**WORK TO BE COMPLETED**: Copy out all the entries below, word for word.

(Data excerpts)
====================

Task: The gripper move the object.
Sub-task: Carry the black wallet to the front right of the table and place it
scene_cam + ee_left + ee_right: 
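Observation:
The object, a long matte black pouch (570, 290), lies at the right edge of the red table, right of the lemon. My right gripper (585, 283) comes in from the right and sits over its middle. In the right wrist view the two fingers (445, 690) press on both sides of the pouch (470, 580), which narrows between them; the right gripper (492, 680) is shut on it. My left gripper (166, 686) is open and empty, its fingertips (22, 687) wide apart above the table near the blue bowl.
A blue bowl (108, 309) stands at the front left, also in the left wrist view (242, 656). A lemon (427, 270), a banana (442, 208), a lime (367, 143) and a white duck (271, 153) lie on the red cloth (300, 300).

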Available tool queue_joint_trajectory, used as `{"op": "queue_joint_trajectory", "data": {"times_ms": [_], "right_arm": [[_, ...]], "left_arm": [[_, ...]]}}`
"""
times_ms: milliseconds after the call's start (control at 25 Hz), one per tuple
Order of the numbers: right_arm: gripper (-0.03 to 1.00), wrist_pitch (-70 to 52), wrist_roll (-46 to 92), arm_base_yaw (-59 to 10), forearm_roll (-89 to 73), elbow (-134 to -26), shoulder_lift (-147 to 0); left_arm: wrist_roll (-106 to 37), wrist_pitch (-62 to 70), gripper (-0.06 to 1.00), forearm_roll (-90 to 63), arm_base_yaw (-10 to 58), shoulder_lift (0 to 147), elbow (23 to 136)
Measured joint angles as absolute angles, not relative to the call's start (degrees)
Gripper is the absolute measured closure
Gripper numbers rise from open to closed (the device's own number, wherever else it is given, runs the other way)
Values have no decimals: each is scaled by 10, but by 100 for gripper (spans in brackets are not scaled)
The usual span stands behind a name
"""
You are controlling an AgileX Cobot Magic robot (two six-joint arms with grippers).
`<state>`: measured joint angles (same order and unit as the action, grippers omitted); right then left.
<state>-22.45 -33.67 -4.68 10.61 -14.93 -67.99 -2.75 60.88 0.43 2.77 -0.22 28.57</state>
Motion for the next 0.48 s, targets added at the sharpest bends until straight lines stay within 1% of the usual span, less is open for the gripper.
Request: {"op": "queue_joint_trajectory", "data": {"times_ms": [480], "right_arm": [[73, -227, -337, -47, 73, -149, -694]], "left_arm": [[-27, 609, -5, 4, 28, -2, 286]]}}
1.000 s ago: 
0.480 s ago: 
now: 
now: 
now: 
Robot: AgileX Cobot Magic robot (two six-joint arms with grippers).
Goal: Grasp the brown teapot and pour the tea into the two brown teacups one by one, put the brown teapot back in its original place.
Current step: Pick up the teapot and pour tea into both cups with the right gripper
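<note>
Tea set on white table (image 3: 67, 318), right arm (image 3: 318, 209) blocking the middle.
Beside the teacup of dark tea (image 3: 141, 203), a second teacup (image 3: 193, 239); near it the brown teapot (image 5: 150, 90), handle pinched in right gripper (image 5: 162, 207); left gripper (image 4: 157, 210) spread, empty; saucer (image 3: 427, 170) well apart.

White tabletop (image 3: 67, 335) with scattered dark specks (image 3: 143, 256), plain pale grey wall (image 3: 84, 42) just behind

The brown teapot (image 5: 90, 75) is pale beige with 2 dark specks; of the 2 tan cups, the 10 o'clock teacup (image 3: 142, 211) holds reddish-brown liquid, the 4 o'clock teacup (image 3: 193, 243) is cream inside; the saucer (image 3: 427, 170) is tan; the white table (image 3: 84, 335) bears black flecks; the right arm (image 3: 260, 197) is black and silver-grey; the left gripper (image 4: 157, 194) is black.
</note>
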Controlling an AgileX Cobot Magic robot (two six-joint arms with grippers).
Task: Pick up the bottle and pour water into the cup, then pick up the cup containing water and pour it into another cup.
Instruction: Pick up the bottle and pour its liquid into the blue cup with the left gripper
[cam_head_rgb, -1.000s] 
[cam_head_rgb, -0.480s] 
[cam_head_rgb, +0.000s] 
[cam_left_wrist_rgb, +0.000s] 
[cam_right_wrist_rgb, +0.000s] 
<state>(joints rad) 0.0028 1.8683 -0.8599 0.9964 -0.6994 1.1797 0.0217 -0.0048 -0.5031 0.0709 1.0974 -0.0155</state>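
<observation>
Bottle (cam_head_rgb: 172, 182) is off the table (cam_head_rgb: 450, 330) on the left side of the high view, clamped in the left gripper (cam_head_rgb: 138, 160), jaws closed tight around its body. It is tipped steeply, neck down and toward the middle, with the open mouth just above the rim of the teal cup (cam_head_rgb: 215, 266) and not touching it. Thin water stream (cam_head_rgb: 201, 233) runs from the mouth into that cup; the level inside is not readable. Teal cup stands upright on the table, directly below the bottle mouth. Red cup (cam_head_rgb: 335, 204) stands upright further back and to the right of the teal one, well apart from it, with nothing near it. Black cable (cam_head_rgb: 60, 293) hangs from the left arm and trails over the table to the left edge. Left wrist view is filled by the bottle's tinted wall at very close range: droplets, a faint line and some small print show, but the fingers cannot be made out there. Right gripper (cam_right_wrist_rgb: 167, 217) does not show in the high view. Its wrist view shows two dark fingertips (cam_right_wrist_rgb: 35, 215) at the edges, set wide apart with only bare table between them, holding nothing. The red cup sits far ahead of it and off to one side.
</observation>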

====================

**RESULT OF THE TASK**:
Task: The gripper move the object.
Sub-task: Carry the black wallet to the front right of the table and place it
scene_cam + ee_left + ee_right: 
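Observation:
The object, a long matte black pouch (570, 290), lies at the right edge of the red table, right of the lemon. My right gripper (585, 283) comes in from the right and sits over its middle. In the right wrist view the two fingers (445, 690) press on both sides of the pouch (470, 580), which narrows between them; the right gripper (492, 680) is shut on it. My left gripper (166, 686) is open and empty, its fingertips (22, 687) wide apart above the table near the blue bowl.
A blue bowl (108, 309) stands at the front left, also in the left wrist view (242, 656). A lemon (427, 270), a banana (442, 208), a lime (367, 143) and a white duck (271, 153) lie on the red cloth (300, 300).
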
Available tool queue_joint_trajectory, used as `{"op": "queue_joint_trajectory", "data": {"times_ms": [_], "right_arm": [[_, ...]], "left_arm": [[_, ...]]}}`
"""
times_ms: milliseconds after the call's start (control at 25 Hz), one per tuple
Order of the numbers: right_arm: gripper (-0.03 to 1.00), wrist_pitch (-70 to 52), wrist_roll (-46 to 92), arm_base_yaw (-59 to 10), forearm_roll (-89 to 73), elbow (-134 to -26), shoulder_lift (-147 to 0); left_arm: wrist_roll (-106 to 37), wrist_pitch (-62 to 70), gripper (-0.06 to 1.00), forearm_roll (-90 to 63), arm_base_yaw (-10 to 58), shoulder_lift (0 to 147), elbow (23 to 136)
Measured joint angles as absolute angles, not relative to the call's start (degrees)
Gripper is the absolute measured closure
Gripper numbers rise from open to closed (the device's own number, wherever else it is given, runs the other way)
Values have no decimals: each is scaled by 10, but by 100 for gripper (spans in brackets are not scaled)
The usual span stands behind a name
"""
You are controlling an AgileX Cobot Magic robot (two six-joint arms with grippers).
`<state>`: measured joint angles (same order and unit as the action, grippers omitted); right then left.
<state>-22.45 -33.67 -4.68 10.61 -14.93 -67.99 -2.75 60.88 0.43 2.77 -0.22 28.57</state>
Motion for the next 0.48 s, targets added at the sharpest bends until straight lines stay within 1% of the usual span, less is open for the gripper.
Request: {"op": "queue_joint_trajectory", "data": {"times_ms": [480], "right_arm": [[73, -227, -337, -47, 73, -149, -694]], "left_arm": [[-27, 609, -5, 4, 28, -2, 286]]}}
1.000 s ago: 
0.480 s ago: 
now: 
now: 
now: 
Robot: AgileX Cobot Magic robot (two six-joint arms with grippers).
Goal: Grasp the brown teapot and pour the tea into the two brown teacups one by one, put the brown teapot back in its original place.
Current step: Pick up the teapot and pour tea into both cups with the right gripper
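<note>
Tea set on white table (image 3: 67, 318), right arm (image 3: 318, 209) blocking the middle.
Beside the teacup of dark tea (image 3: 141, 203), a second teacup (image 3: 193, 239); near it the brown teapot (image 5: 150, 90), handle pinched in right gripper (image 5: 162, 207); left gripper (image 4: 157, 210) spread, empty; saucer (image 3: 427, 170) well apart.

White tabletop (image 3: 67, 335) with scattered dark specks (image 3: 143, 256), plain pale grey wall (image 3: 84, 42) just behind

The brown teapot (image 5: 90, 75) is pale beige with 2 dark specks; of the 2 tan cups, the 10 o'clock teacup (image 3: 142, 211) holds reddish-brown liquid, the 4 o'clock teacup (image 3: 193, 243) is cream inside; the saucer (image 3: 427, 170) is tan; the white table (image 3: 84, 335) bears black flecks; the right arm (image 3: 260, 197) is black and silver-grey; the left gripper (image 4: 157, 194) is black.
</note>
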Controlling an AgileX Cobot Magic robot (two six-joint arms with grippers).
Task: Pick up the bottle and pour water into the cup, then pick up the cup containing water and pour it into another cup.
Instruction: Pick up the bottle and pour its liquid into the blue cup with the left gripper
[cam_head_rgb, -1.000s] 
[cam_head_rgb, -0.480s] 
[cam_head_rgb, +0.000s] 
[cam_left_wrist_rgb, +0.000s] 
[cam_right_wrist_rgb, +0.000s] 
<state>(joints rad) 0.0028 1.8683 -0.8599 0.9964 -0.6994 1.1797 0.0217 -0.0048 -0.5031 0.0709 1.0974 -0.0155</state>
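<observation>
Bottle (cam_head_rgb: 172, 182) is off the table (cam_head_rgb: 450, 330) on the left side of the high view, clamped in the left gripper (cam_head_rgb: 138, 160), jaws closed tight around its body. It is tipped steeply, neck down and toward the middle, with the open mouth just above the rim of the teal cup (cam_head_rgb: 215, 266) and not touching it. Thin water stream (cam_head_rgb: 201, 233) runs from the mouth into that cup; the level inside is not readable. Teal cup stands upright on the table, directly below the bottle mouth. Red cup (cam_head_rgb: 335, 204) stands upright further back and to the right of the teal one, well apart from it, with nothing near it. Black cable (cam_head_rgb: 60, 293) hangs from the left arm and trails over the table to the left edge. Left wrist view is filled by the bottle's tinted wall at very close range: droplets, a faint line and some small print show, but the fingers cannot be made out there. Right gripper (cam_right_wrist_rgb: 167, 217) does not show in the high view. Its wrist view shows two dark fingertips (cam_right_wrist_rgb: 35, 215) at the edges, set wide apart with only bare table between them, holding nothing. The red cup sits far ahead of it and off to one side.
</observation>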

The answer requires nothing further.